Probleme an der Strecke gibt es genug. Da wären die Ruinen zwischen Dippoldiswalde und Ulberndorf oder das leer gefegte Kipsdorf. Der Luftkurort hatte einst eine florierende Gastronomie- und Hotellandschaft, galt als Ausflugsziel. Heute weisen hier noch ein paar Wanderschilder den Weg, viel mehr ist nicht übrig geblieben. Froß: „Da kann und muss man etwas entwickeln, aber das können wir als Eisenbahngesellschaft nicht alleine schaffen.“

Artikel-URL: http://www.sz-online.de/nachrichten/erfolgsformel-fuer-die-weisseritztalbahn-gesucht-3715646.html

Kommentar: Warum erst jetzt?

Annett Heyse über das geplante Touristikkonzept

Wenn die Weißeritztalbahn in Richtung Kipsdorf dampft, rollt sie über zwei Abschnitte, die unterschiedlicher kaum sein könnten: Der erste Teil bis zur Talsperre Malter durchs enge Weißeritztal ist Natur pur, ein Genuss für alle Reisenden. Danach sieht die Landschaft entlang der Strecke nicht mehr ganz so attraktiv aus. Der Zug fährt vorbei an Dörfern, Lagerhäusern, Fabriken, Kläranlagen, Industrieruinen, Baufirmen.
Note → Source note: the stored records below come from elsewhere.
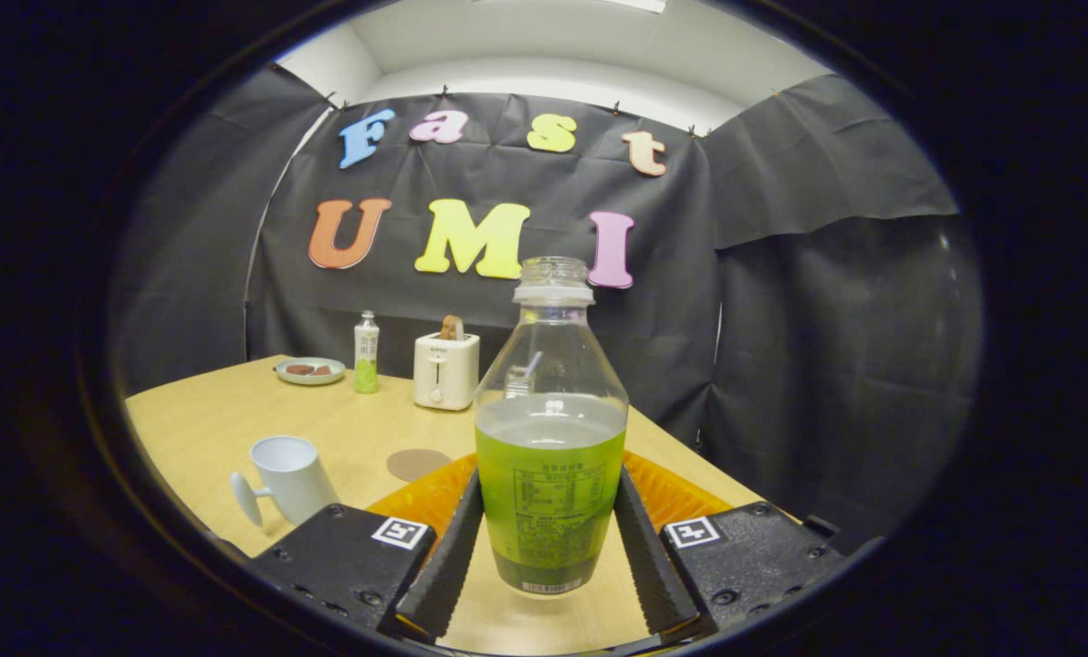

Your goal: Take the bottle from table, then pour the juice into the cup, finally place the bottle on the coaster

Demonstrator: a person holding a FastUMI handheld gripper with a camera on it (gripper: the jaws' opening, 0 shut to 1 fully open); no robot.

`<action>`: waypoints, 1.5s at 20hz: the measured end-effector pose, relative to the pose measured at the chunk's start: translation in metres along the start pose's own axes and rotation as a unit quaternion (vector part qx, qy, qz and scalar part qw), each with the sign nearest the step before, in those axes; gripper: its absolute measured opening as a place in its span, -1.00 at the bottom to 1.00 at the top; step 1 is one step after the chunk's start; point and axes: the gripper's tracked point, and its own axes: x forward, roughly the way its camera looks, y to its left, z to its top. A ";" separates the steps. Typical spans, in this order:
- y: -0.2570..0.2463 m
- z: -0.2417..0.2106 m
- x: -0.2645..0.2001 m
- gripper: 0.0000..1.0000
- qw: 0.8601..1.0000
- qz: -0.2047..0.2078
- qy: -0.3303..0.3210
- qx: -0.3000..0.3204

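Observation:
A clear, uncapped bottle point(550, 429), about half full of green juice, stands upright between my fingers. My gripper point(549, 488) is shut on it, one finger pressing each side of its labelled lower body. I cannot tell whether its base rests on the table point(224, 424) or hangs just above it. A white cup point(290, 474) with a handle stands to the left, just beyond my left finger. The round brown coaster point(418, 464) lies flat on the table between the cup and the bottle, a little farther away.
An orange ribbed mat point(667, 497) lies under and behind the bottle. At the table's far end are a white toaster point(446, 368) holding bread, a small green-labelled bottle point(366, 352) and a plate point(309, 370) of dark pieces. The table's right edge runs close to the mat.

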 end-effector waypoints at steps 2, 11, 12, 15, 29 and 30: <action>-0.003 0.009 0.005 0.60 1.000 -0.010 -0.005 -0.019; -0.012 0.036 0.023 0.60 0.983 -0.050 -0.011 -0.176; -0.018 0.044 0.025 0.60 0.979 -0.062 -0.024 -0.190; -0.018 0.051 0.034 0.60 0.969 -0.074 -0.023 -0.236; 0.033 0.057 0.046 0.60 0.898 -0.062 -0.027 -0.434; 0.038 0.057 0.049 0.60 0.891 -0.062 -0.029 -0.449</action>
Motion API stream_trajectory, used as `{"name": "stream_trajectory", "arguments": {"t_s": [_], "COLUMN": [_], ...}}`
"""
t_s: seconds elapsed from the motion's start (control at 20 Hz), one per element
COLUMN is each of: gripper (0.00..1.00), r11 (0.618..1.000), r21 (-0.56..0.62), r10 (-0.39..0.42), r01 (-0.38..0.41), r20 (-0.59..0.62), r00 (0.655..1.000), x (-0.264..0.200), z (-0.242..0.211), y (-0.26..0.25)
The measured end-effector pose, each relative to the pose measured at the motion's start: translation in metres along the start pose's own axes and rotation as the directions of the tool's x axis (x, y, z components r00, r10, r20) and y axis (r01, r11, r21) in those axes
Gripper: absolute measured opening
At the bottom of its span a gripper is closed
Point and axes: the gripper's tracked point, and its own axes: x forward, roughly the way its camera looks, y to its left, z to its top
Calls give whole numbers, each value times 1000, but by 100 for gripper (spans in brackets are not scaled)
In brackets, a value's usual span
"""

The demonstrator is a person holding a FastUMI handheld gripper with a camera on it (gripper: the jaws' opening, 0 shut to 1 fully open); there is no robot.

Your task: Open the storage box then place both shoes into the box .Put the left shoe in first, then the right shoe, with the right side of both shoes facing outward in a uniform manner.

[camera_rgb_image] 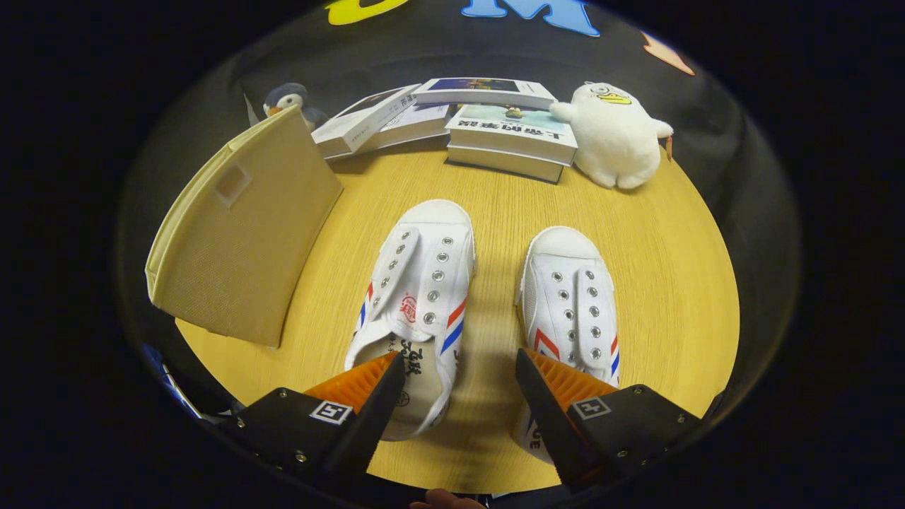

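Left shoe (417, 304): white canvas, red and blue side stripes, no laces; flat on the wooden table (657, 283), toe pointing away, heel end passing under the left finger.
Right shoe (574, 311): same make, beside the left shoe with a strip of bare table between them; toe away, heel end under the right finger.
Gripper (459, 382): held above the heels of the pair, looking down and forward; fingers spread wide apart, holding nothing, one over each shoe, bare wood in the gap.
Hand: a sliver of a fingertip (442, 502) shows just behind the gripper.
Storage box (244, 233): beige fabric, standing left of the left shoe and apart from it, a flat panel with a small square patch facing the shoes; whether it is open cannot be told.
Books (509, 138): several stacked and fanned beyond the shoes, at the far side of the table.
White plush duck (615, 138): just right of the books, touching them.
Penguin plush (290, 99): behind the box's top edge.
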Motion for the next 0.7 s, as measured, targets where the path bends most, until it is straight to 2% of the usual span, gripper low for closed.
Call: {"name": "stream_trajectory", "arguments": {"t_s": [0.25,0.45,0.55,0.6,0.65,0.7], "gripper": [93,92,81,70,60,44], "r11": [999,997,987,977,971,969], "r21": [39,-45,-122,-166,-203,-219], "r10": [21,64,106,141,132,129], "r01": [-19,-64,-104,-136,-125,-118], "r20": [-35,-13,5,19,24,34], "r00": [999,998,994,990,991,991], "x": [18,26,30,29,29,25], "z": [7,11,12,14,15,17], "y": [-1,8,15,22,21,17]}}
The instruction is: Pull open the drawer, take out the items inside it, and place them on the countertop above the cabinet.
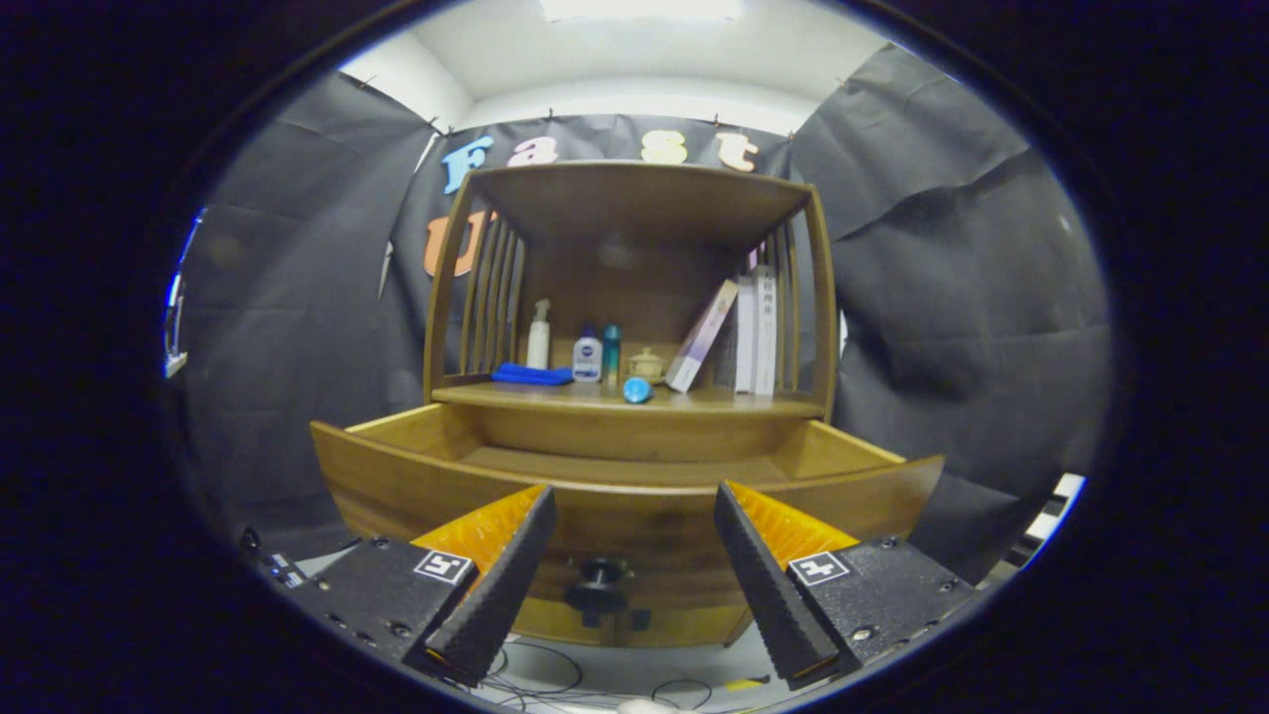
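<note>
Empty gripper (634, 496) jaws wide before pulled-out drawer (625, 506), bottles on countertop (694, 401) beyond

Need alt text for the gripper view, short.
The gripper hangs with jaws open before a pulled-out wooden drawer, its dark knob between them. Above, the countertop holds a blue cloth, bottles, a blue ball and books.

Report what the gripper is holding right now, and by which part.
Nothing is held. The gripper is open, its fingers spread apart with only air between them, in front of the pulled-out drawer; the drawer knob sits untouched between them.
</note>
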Motion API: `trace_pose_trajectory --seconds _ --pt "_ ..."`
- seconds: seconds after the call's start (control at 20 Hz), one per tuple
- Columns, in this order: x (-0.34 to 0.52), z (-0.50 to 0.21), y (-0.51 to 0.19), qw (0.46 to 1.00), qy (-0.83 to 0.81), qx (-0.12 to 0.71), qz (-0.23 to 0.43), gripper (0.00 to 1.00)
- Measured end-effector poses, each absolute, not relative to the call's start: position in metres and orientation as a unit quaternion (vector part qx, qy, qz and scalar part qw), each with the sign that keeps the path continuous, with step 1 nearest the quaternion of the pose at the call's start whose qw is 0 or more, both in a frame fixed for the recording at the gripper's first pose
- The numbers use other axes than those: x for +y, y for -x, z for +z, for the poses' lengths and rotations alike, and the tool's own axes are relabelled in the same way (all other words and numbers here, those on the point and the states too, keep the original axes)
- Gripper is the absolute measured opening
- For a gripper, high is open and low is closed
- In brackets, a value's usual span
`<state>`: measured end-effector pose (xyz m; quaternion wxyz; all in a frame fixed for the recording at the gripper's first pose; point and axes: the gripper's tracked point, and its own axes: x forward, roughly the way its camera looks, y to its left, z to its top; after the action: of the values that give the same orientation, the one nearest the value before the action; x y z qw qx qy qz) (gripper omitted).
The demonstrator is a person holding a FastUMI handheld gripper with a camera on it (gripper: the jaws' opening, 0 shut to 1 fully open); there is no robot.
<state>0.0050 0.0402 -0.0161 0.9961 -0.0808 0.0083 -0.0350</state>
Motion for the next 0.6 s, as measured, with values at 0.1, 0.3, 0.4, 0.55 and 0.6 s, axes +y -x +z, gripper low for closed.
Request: trace_pose_trajectory --seconds 0.1,0.3,0.4,0.55,0.6 --pt "0.034 -0.027 -0.008 0.995 0.09 0.02 -0.041 1.0" --pt "0.034 -0.064 -0.019 0.996 0.062 0.055 -0.037 1.0" --pt "0.03 -0.079 -0.026 0.995 0.054 0.072 -0.038 1.0" --pt "0.027 -0.078 -0.026 0.995 0.06 0.063 -0.057 1.0" --pt "0.026 -0.078 -0.027 0.994 0.058 0.062 -0.063 1.0"
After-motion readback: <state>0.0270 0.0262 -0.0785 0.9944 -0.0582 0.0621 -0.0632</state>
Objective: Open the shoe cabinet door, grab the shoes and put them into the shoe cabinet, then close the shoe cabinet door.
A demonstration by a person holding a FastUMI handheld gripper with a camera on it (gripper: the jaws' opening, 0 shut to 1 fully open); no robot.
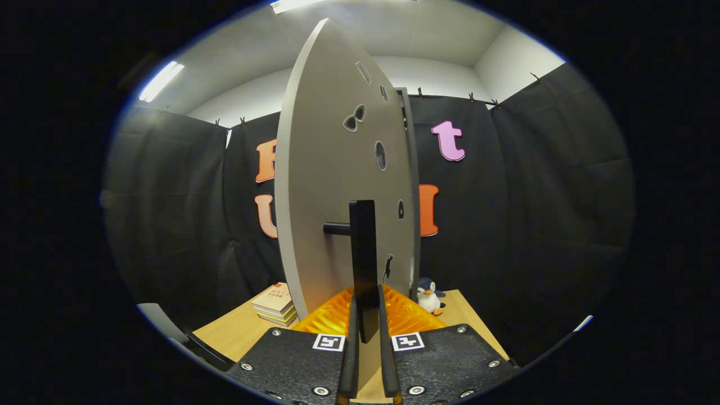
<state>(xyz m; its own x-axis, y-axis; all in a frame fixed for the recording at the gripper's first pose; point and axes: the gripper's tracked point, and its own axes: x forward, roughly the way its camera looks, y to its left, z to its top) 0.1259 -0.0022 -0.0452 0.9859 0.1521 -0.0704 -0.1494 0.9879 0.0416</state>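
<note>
Black cloth hangs all round the booth behind the shoe cabinet door (337,185), and above it we see white walls and two ceiling lights. We take the door as our landmark. It stands nearly edge-on to us, a tall grey panel with several small dark cut-out shapes on its face, swung out from the cabinet's frame (412,185), whose narrow grey edge shows just behind the door on the right.

From the door's face a dark vertical bar handle (364,264) stands off on a short peg. Our gripper (367,343) has its two fingers drawn in close, one on each side of the lower end of that handle; both appear to press against it, so we read it as pinching the handle.

At the foot of the door, a ribbed orange surface (332,320) spreads on both sides of the handle. Left of the door's base a small stack of books (275,304) lies on the wooden table (236,332). Right of the door's base a little penguin toy (430,296) stands on the same table.
</note>
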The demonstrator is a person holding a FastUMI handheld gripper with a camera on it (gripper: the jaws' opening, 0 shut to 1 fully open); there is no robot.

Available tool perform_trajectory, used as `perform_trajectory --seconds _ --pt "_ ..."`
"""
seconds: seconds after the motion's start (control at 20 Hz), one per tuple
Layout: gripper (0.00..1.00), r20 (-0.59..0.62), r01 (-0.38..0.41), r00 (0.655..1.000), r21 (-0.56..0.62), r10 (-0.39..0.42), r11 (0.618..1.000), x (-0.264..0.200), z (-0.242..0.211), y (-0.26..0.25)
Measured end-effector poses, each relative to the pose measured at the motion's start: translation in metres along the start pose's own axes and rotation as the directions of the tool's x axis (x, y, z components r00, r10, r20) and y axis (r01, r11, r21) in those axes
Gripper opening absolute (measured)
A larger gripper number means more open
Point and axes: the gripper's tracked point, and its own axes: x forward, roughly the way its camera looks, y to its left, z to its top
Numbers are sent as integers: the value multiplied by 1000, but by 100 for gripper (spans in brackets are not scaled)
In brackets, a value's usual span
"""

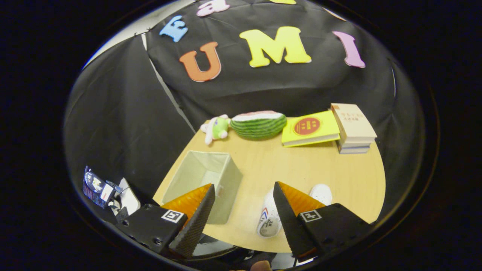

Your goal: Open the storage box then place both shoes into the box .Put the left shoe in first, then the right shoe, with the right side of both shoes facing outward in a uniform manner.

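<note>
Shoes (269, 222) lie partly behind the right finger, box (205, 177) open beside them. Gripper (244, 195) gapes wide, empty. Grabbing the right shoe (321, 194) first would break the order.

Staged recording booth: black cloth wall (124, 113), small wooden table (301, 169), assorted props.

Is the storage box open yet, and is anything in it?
Open and empty: the storage box shows bare inner walls and floor, no lid on top. Both shoes lie on the table beside it. The tool is open.
</note>
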Motion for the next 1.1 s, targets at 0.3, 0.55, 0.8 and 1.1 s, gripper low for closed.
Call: perform_trajectory --seconds 0.3,0.55,0.8,1.1 --pt "96 -237 1 971 117 27 993 42 -80 -47" --pt "96 -345 24 938 132 23 991 84 -123 -72" --pt "93 -447 43 894 118 15 992 122 -158 -90" --pt "83 -503 56 864 104 4 993 149 -184 -98"
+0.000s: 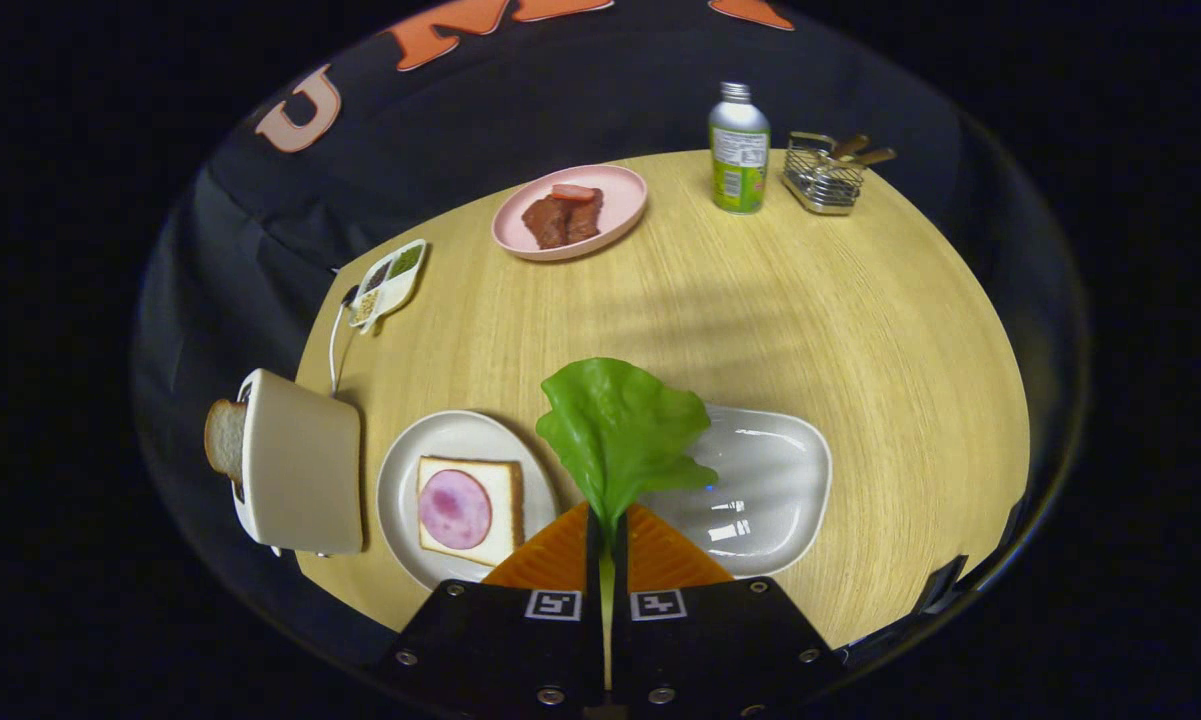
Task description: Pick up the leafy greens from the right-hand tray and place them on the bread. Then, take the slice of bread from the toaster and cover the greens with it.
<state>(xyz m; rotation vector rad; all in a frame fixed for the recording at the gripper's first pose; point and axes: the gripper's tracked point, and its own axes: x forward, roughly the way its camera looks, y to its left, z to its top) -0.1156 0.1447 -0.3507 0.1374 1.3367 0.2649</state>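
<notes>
1. Closest to us, our gripper (605,525) is clenched on the pale stem of the leafy greens (620,435); both fingers press on the stem from the two sides, and we see almost no gap between them.
2. The leaf stands up from the fingertips and spreads wide just ahead of them. It is lifted, and it covers a part of the tray behind it.
3. Just beyond the fingers, to the right, lies the glossy white tray (770,490). We see nothing else lying in its visible part.
4. Just beyond the fingers, to the left, stands a round white plate (405,480). On it lies a slice of bread (505,505), and a round pink slice of ham (454,508) lies on top of the bread.
5. Further left of the plate is the toaster (305,465), and a second slice of bread (224,437) sticks out of it on the side away from the plate.
6. Further ahead on the left, near the edge of the wooden table (860,330), we see a small divided dish (388,283) with seasonings.
7. Far ahead is a pink plate (615,220) with pieces of brown meat (563,218).
8. Farthest, ahead on the right, a green bottle (739,150) stands upright, and just beside it a small wire basket (824,178).
</notes>
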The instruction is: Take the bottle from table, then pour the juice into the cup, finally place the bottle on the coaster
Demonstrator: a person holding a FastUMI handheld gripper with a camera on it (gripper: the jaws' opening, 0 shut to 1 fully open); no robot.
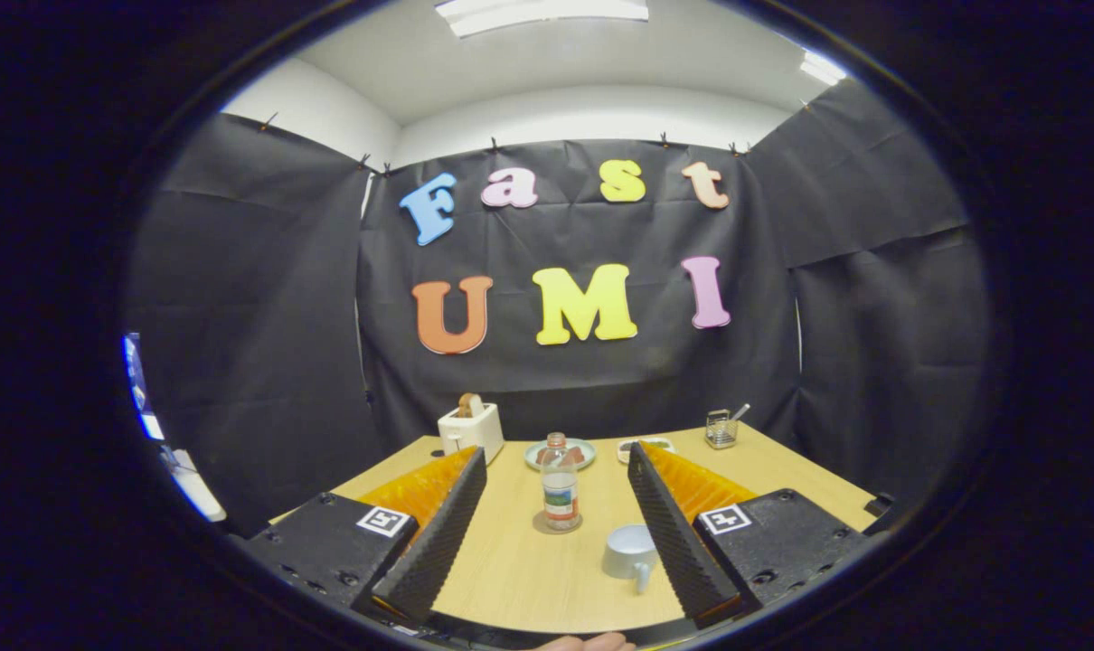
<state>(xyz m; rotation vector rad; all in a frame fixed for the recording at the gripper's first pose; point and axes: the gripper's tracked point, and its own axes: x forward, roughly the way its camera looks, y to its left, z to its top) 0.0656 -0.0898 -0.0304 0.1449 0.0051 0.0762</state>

Ja, es gibt zwischen Dippoldiswalde und Kipsdorf auch Wiesen, Wälder, Fluss. Aber kaum Gründe, hier auszusteigen, weil die touristische Infrastruktur weitestgehend fehlt. Ein paar Wanderwege machen eben noch kein Ausflugsziel. Wenn der Fahrgast dann an der Endstation den Zug verlässt, sieht er Hotelruinen, geschlossene Gasthöfe, eine Bundesstraße – Ausflugsstimmung kommt da kaum auf.

Doch es gibt sie, die Ausflugsziele. Man muss den Touristen nur mit der Nase darauf stupsen. Und es gibt viele Ideen, die Gegend attraktiver zu machen, neue Angebote zu entwickeln. Und bestimmt noch mehr Möglichkeiten als wir heute denken. Deshalb ist ein Konzept dringend notwendig, um den Bahntouristen aus dem Zug zu locken und zum Bleiben zu bewegen, bestenfalls zum Wiederkommen. Die Frage allerdings muss erlaubt sein: warum erst jetzt? Seit Jahren ist klar, dass der Abschnitt Dippoldiswalde-Kipsdorf wieder aufgebaut wird. Nun sind die Touristen da, aber die Angebote mau. Und was gibt es Schlimmeres als enttäuschte Touristen?